JATT STARR: I would not worry about it.  Come tomorrow morning, I am positive that ugly chowderhead is going to text me first thing to accept the deal.  Then, all I need to worry about is walking out the HOW World Champion.  And you know what happens then?

 

Ezster mumbled a response.

 

JATT STARR: That is right. We get those stitches out. And if I don’t?
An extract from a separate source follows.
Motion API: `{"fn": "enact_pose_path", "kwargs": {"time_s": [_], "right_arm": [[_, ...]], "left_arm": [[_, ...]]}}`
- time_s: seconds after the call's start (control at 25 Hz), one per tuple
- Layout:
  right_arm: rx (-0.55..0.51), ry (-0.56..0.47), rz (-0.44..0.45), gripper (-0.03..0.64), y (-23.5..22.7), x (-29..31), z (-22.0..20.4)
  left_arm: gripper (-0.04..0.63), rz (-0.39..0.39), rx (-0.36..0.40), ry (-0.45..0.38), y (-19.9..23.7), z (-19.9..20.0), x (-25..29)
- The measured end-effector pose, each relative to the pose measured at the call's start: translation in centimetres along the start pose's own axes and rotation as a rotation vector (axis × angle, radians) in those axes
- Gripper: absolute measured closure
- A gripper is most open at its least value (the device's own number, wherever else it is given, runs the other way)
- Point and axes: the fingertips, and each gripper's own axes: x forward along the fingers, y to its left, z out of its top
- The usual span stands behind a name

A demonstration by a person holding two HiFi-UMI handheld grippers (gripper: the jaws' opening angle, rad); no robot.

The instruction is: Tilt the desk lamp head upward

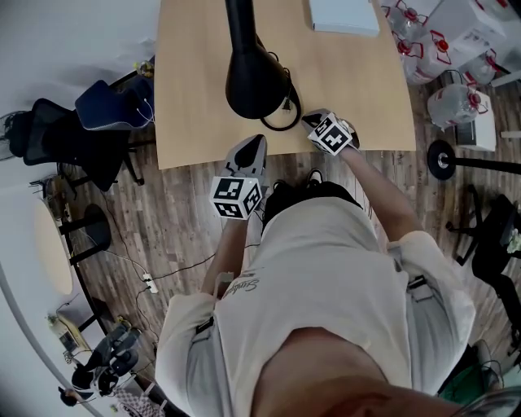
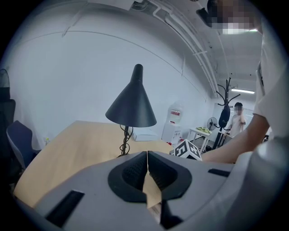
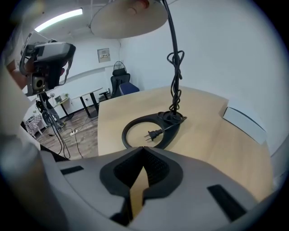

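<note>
A black desk lamp stands on the wooden desk [image 1: 195, 98]; its cone head [image 1: 252, 81] points down over the ring base [image 1: 284, 119]. Both grippers hover at the desk's near edge, apart from the lamp. My left gripper [image 1: 258, 140] is shut and holds nothing; in its own view the jaws [image 2: 147, 155] meet below the cone head [image 2: 131, 107]. My right gripper [image 1: 309, 120] is shut and holds nothing too; its view [image 3: 143, 155] looks up under the lamp head [image 3: 128, 18], past the cord-wrapped stem [image 3: 174, 67], ring base [image 3: 149, 131] and loose plug [image 3: 151, 134].
A white box [image 1: 346, 16] lies at the desk's far edge. Water jugs [image 1: 456, 102] stand right of the desk, office chairs [image 1: 81, 130] left of it. A weighted stand [image 1: 444, 159] is at the right. A person [image 2: 237, 122] stands far off by a coat rack [image 2: 224, 108].
</note>
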Motion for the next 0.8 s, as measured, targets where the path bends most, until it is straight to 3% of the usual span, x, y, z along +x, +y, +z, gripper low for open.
{"fn": "enact_pose_path", "kwargs": {"time_s": [0.24, 0.64, 0.8], "right_arm": [[0.055, 0.051, 0.050, 0.621, -0.4, 3.2, -0.8], [0.014, 0.109, 0.071, 0.621, -0.3, 4.7, -1.4], [0.075, 0.113, 0.093, 0.620, -0.3, 5.0, -1.3]], "left_arm": [[0.579, 0.011, -0.020, 0.004, 1.0, -0.1, 0.8], [0.578, 0.009, -0.035, 0.003, 2.4, 0.5, 2.1], [0.578, 0.009, -0.020, -0.021, 2.7, 1.5, 2.6]]}}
That Two-Face looking cumberworld stays right where he is, roaches, bedbugs, and all.

 

The Baron of Boca Jatton opened the door to their rented SUV.  Jatt Starr entered the backseat followed by Ezster.

 

JATT STARR:  Where are my twin babies?  

 

Jatt Starr clutched the PWA Tag Team Championships in the backseat before smacking the driver, who had been asleep for who knows how long, in the back of the head.  The wiry, bespectacled young man jerked awake.

 

JATT STARR:  CHIP!!!  LET’S GO!  GO! GO! GO!!!!

CHIP: Yes sir, Mister Jatt Starr, sir!

 

The Grand Overlord of Jatturn buckled in and pulled the PWA Tag Team Championships close to his chest as Chip put the car in drive.  As he felt the security of his championships, he could feel Ezster’s gaze on him.  He knew he could rely on her.  She would take a bullet for him.  He felt it.  He knew it.  That was love.  Love and adoration.  As much as she loved him, she could never provide the security of his twins, his PWA Dual Championship belts.  And, in the privacy of his own hotel room, later that evening, he would confide in them, that he would, in a couple of weeks, bring home a new brother or sister, a very special sibling.